Early in the epidemic, it was also passed through blood transfusions, which is how tennis great Arthur Ashe and Ryan White, a 13-year-old with hemophilia, contracted it. Improved testing in the mid-1990s has made the blood supply safer.

Five years ago, Kevin Robert Frost, chief executive officer of amfAR, the Foundation for AIDS Research, was criticized for creating false hope by talking about a cure: "I remember saying there isn't such a thing as false hope," he says by phone from Dubai. "There's just hope or there isn't. It turns out as we see some of the fruits of research come to fruition, particularly the work around stem cells, I do think we are going to have a cure in our lifetime."

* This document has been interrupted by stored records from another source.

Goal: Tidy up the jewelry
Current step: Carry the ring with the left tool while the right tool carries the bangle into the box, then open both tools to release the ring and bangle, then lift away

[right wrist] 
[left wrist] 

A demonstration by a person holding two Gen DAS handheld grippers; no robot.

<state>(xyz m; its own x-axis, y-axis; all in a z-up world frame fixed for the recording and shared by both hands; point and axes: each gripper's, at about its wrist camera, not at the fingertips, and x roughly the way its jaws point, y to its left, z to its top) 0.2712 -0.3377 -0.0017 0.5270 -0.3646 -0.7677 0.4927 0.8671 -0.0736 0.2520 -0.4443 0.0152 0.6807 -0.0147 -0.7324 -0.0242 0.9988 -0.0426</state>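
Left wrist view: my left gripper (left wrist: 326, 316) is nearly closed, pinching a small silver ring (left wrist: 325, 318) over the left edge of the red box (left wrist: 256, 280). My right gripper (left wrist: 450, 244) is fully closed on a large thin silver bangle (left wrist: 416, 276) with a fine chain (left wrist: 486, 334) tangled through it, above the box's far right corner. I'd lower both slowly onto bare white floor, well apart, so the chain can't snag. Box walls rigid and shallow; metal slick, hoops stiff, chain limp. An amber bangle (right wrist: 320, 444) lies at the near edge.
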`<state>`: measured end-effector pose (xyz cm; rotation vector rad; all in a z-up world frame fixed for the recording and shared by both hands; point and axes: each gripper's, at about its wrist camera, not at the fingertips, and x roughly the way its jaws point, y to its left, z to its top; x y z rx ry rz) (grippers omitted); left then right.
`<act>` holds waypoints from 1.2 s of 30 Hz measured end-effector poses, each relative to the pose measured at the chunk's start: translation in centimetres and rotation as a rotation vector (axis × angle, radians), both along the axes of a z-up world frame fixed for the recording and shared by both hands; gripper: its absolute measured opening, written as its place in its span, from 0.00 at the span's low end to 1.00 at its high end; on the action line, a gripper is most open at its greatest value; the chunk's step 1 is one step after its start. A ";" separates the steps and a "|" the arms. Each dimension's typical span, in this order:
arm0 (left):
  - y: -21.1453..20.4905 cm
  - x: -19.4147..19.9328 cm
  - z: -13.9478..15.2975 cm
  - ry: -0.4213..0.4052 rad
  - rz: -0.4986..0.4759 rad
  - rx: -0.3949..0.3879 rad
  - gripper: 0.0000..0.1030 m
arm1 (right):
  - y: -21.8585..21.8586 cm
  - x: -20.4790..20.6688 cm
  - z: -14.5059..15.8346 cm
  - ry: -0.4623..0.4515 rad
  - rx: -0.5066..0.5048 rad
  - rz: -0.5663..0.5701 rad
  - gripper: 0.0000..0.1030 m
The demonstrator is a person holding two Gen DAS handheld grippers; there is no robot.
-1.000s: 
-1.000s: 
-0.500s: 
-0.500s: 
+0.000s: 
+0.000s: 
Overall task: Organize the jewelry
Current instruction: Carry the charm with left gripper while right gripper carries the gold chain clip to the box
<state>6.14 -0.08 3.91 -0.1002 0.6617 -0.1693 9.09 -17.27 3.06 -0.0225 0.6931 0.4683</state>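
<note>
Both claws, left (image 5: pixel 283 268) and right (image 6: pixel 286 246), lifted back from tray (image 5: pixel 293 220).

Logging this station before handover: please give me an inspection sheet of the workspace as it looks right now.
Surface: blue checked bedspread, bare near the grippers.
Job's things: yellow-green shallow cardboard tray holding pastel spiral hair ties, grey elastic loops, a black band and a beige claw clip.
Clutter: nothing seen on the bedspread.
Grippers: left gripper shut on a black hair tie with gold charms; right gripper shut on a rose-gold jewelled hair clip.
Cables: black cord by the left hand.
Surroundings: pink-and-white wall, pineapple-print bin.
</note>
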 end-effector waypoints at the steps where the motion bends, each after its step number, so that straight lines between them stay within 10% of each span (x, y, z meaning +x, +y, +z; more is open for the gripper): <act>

Dr. Louis Sloan is happy with the progress he's observed as an infectious disease specialist. In 1981, when the first case was identified, he was frustrated by how little he could do beyond enrolling as many people as he could in drug trials, some of which worked better than others, and pressuring surgeons to treat patients who needed operations.

"I was on board when no one wanted to touch them," says Sloan, who is on staff at Baylor University Medical Center at Dallas.

Now with medical professionals using gloves and following universal precautions that prevent transmission of infectious diseases, operating on AIDS patients is routine, he says.

Sloan credits the middle 1990s discovery of protease inhibitors, a class of antiviral drugs, for a sharp reduction in the death rate. Outcomes continue to improve with the refinement of the drugs and customization and monitoring of combinations for individual patients.